RBS the near failed UK bank alone lost almost $880 million from the deal the SEC is focusing on. It was one of many such losses that drove RBS into the UK government’s hands. British taxpayers have a particular interest in the Goldman case – they ended up bailing RBS out.

Another Goldman customer sold down the river was a German bank, and now we hear that the German government is thinking of launching its own law suit against Goldman.

The perversion of the normal socially positive role played by the banks into the cynically negative one directs our attention to the way in which wall Street has innovated over the last few years. It has invented all sorts of tricks in with which it can inoculate itself against lost value. Some of these tricks allow it to exploit its own customers. More to the point, they allow Wall Street to gain more from a downturn and from lost asset value, than from working hard to locate positive and constructive uses for the cash that flows through its hands.

Wall Street has become the anti-social actor its critics often argue it is. It not only gains when Main Street loses, but it now seeks to ensure that Main Street fails in order to make that gain.
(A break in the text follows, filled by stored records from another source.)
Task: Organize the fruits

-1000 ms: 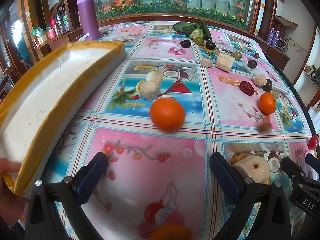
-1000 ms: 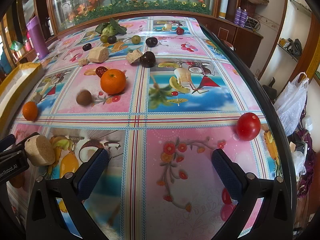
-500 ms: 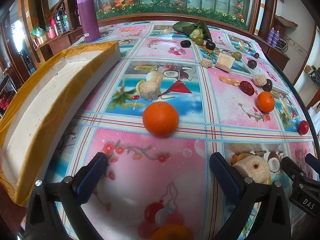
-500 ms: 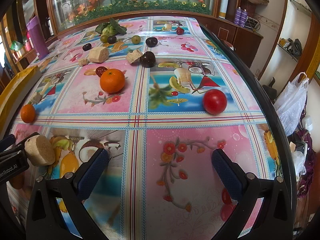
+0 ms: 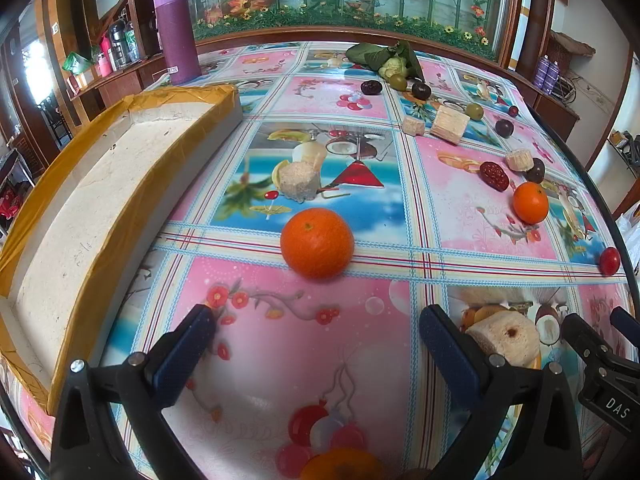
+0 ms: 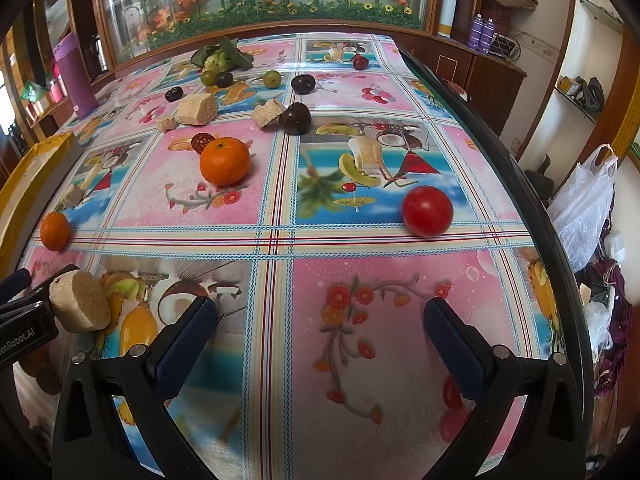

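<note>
My left gripper [image 5: 316, 336] is open and empty above the patterned table; an orange [image 5: 317, 242] sits just ahead of it. A white foam tray with yellow tape [image 5: 100, 200] lies to its left. A second orange [image 5: 530, 202], a red tomato [image 5: 609, 261], dark plums and green fruits lie further right and back. My right gripper [image 6: 320, 328] is open and empty; the tomato [image 6: 427, 211] lies ahead to its right, an orange [image 6: 225, 161] ahead to its left, and a small orange [image 6: 55, 230] far left.
Beige sponge-like chunks [image 5: 506, 337] [image 6: 80, 300] lie between the two grippers. A purple flask [image 5: 176, 32] stands at the back left. A leafy bunch [image 6: 218, 56] is at the far edge. The table's right edge [image 6: 520, 184] drops off toward bags on the floor.
The foam tray was set down flat at the left and the hand holding it is gone. The tomato rolled inward from the right edge. A small brown fruit seen rolling earlier is gone.
</note>
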Motion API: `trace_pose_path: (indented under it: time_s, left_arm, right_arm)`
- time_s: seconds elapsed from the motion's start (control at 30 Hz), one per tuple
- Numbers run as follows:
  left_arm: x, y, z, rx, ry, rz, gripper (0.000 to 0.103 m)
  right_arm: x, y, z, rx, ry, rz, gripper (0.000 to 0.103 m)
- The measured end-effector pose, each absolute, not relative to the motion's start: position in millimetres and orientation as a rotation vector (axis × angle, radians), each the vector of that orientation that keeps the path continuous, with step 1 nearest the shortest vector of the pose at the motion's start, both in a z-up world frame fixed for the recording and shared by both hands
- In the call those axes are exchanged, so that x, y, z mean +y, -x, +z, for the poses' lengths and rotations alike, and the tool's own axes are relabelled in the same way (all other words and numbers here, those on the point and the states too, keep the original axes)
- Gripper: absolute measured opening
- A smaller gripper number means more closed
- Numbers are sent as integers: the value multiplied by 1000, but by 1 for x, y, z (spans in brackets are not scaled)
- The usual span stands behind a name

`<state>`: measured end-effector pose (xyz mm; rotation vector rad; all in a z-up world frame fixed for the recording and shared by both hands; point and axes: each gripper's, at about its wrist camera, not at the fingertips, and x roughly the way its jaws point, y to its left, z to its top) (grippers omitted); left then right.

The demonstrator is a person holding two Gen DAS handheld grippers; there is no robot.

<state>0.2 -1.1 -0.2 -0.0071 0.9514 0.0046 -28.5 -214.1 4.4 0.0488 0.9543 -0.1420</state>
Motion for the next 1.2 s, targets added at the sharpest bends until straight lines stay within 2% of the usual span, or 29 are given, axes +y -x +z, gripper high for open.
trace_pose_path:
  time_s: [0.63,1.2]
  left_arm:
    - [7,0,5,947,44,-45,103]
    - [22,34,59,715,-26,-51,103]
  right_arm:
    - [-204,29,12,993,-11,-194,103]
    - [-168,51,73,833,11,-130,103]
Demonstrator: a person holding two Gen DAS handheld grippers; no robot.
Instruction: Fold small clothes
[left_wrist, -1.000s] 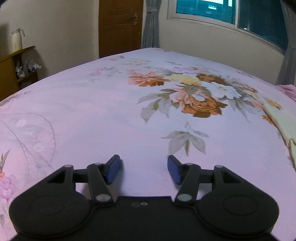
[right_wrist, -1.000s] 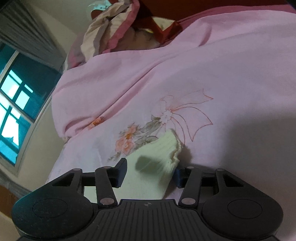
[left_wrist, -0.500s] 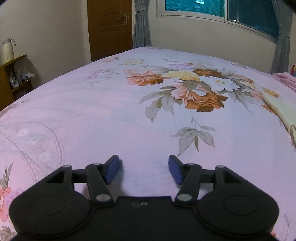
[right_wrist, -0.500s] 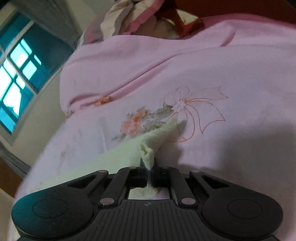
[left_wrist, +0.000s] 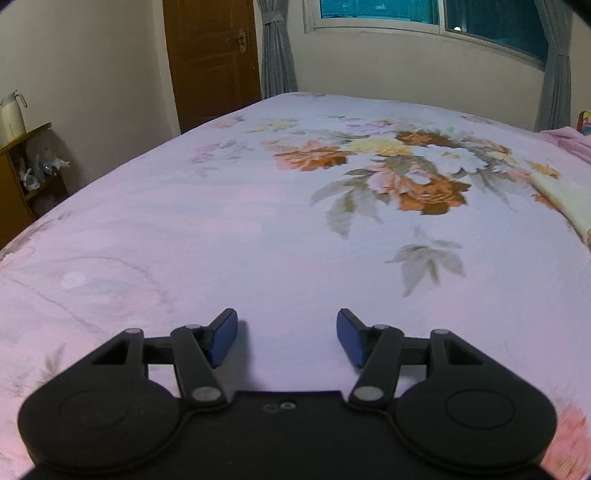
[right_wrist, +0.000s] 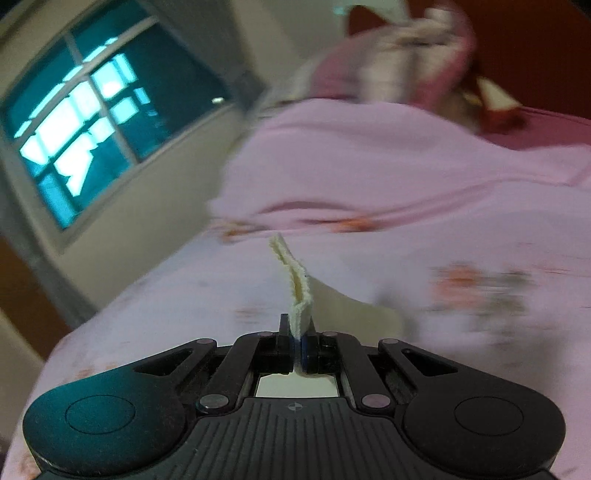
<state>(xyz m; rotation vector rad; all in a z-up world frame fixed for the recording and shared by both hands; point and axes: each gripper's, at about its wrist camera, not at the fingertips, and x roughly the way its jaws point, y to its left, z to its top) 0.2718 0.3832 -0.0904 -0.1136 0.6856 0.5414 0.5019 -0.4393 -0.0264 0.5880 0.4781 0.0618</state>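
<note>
Pale yellow cloth (right_wrist: 300, 291) between right jaws, blurred bedding, perhaps pillows (right_wrist: 399, 70), behind.

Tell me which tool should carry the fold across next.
Right. The right tool is already shut on the pale yellow cloth, its edge lifted off the floral bedsheet. The left tool is open, empty, over bare sheet.

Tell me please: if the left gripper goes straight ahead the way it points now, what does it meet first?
Most likely the bedsheet itself. The left gripper is open, empty and angled down toward bare pink fabric. The pale yellow garment lies far off to its right, outside that line. Depth is hard to judge.
</note>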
It sets out to undermine the economy for its own private gain.

Anyone who studies economic theory will realize that this perversion of value also undermines the long standing view first articulated by Adam Smith that the accumulation of selfish acts ends up producing a socially beneficial outcome. This is the central premise upon which free market economic theory rests.

Now we all have to re-think that premise: Goldman’s pursuit of its own self-interest did not contribute to a socially beneficial outcome. On the contrary, it undermined it. The American economy ended up being devastated by the cynicism of Wall Street. Billions upon billions of capital was destroyed by schemes like the one the SEC is examining. That lost wealth has left the economy short.

By eschewing the hard work of searching for positive uses for capital Goldman betrayed its role as a socially beneficial actor. It fell prey to the cynicism and negativism of Ayn Rand’s ‘anything goes’ philosophy. Rand’s simple minded lunacy has misled many people through the years. Her denial of social values as separate properties of society outside of private interests, was a thought of supreme simplicity and blindness to reality. It led Margaret Thatcher to make the statement that ‘society doesn’t exist’ – only private citizens exist. This extremist vision of the ‘individual’ as the sole actor on the social stage infested policy thinking in both the UK under Thatcher and the US under Reagan and Bush.

And it leads inevitably to the kind of self-serving cynicism that informs the thinking at Goldman and Paulson when they set out to defraud Goldman’s customers.

This is why the cure for all that ails our economy requires a thorough cleansing of Wall Street. Indeed if we are to save our version of capitalism at all we need to eliminate the scourge of Randian cynicism that undermines it through its portrayal of social values as antithetical to a person’s ability to pursue self-interest.

Banking needs to be built upon trust.

Trust is a socially constructed value: it belongs of all of us. It is not private property. We trust one another. We rely upon each other to behave within socially accepted norms. Without the collective identification of trust the individual possession of trustworthiness is meaningless.

For banking to return to its socially beneficial role we need to restore a philosophical balance between the roles and responsibilities of society and its individual actors.

Goldman’s exploitation of its own customers is a tragic example of what happens when we lose that balance.